* _Task directions_: All lines from the one containing "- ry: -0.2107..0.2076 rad" down to the one containing "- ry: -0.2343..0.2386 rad", both ends included, are to be given again exactly; omit the rest of the listing below.

───── Collected data ─────

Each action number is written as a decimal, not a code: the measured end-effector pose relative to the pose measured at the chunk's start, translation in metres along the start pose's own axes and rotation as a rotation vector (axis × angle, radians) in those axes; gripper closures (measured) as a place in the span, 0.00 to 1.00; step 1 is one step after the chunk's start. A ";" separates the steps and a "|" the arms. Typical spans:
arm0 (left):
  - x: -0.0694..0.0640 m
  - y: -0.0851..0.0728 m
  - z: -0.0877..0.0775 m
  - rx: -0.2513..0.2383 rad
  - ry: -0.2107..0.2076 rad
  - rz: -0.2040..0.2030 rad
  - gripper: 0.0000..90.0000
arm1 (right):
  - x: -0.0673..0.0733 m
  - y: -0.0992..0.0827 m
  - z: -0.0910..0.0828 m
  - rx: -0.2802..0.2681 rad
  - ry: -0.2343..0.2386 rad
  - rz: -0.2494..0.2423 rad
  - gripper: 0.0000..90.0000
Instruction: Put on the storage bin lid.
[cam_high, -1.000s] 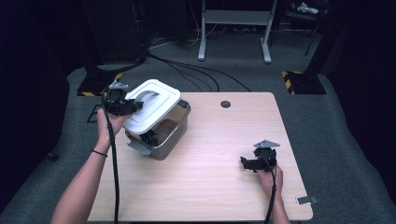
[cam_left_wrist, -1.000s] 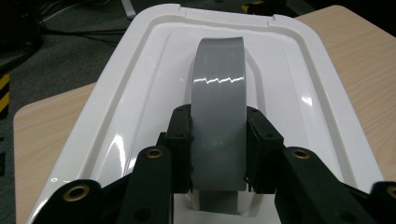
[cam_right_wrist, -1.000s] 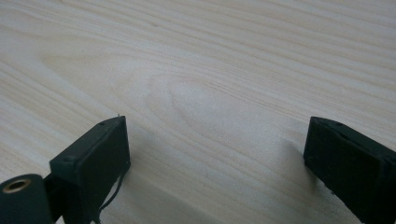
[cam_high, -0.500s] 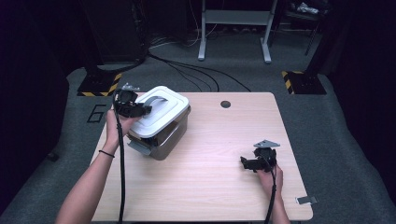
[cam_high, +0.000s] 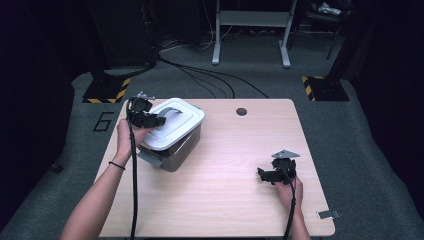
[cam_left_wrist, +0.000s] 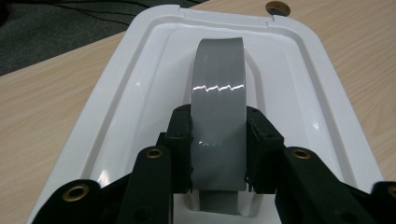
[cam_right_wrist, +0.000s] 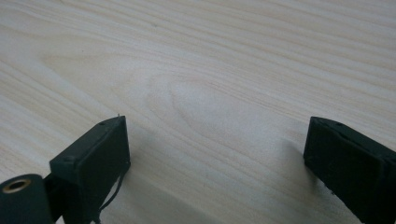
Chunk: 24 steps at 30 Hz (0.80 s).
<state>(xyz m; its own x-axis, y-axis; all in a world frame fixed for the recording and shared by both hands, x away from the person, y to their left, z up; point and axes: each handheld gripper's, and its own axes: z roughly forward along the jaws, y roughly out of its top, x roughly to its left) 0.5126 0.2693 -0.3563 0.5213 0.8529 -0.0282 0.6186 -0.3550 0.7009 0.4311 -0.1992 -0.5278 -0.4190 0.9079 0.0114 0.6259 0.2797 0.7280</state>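
1. At the far left of the table, my left gripper has its jaws clamped on the grey handle of the white lid, one jaw pressing on each edge of the strap.

2. The lid sits on the grey bin, which stands near the table's left edge, skewed to the table's sides. In the high view the lid looks slightly askew on the rim; whether it is fully seated I cannot tell.

3. I grip the handle at its near end, where it rises from the lid's recessed centre. That is the one raised part the jaws can close around, so I judge this hold is meant to carry and steer the whole lid from a single point.

4. My right gripper rests low over the bare wood at the near right, well apart from the bin. Its jaws stand wide apart with nothing between them, the grain of the table showing through the gap.

5. I judge the right hand is kept aside so the left can work the lid unobstructed, ready to steady the bin if it slides.

6. A dark round grommet sits in the table beyond the bin's far right.
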 end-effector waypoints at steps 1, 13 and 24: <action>0.000 -0.001 0.001 -0.001 0.005 -0.001 0.74 | 0.000 0.000 0.000 0.000 0.000 0.000 0.07; -0.005 -0.001 -0.001 0.013 -0.010 0.011 0.47 | 0.000 0.000 0.000 0.000 0.000 0.000 0.07; -0.006 -0.010 -0.017 -0.025 -0.023 0.012 0.21 | 0.000 0.000 0.000 0.000 0.000 0.000 0.07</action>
<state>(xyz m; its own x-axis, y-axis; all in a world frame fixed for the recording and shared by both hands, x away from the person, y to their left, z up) 0.4932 0.2740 -0.3512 0.5422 0.8395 -0.0359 0.5974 -0.3551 0.7190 0.4311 -0.1992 -0.5278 -0.4191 0.9079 0.0109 0.6258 0.2801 0.7280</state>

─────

* _Expected output_:
  - ry: -0.2107..0.2076 rad
  - rz: -0.2040..0.2030 rad
  - gripper: 0.0000..90.0000
arm1 (right):
  - x: -0.0673..0.0733 m
  - y: -0.0992..0.0827 m
  - z: -0.0910..0.0828 m
  - rx: -0.2802..0.2681 rad
  - ry: -0.2343..0.2386 rad

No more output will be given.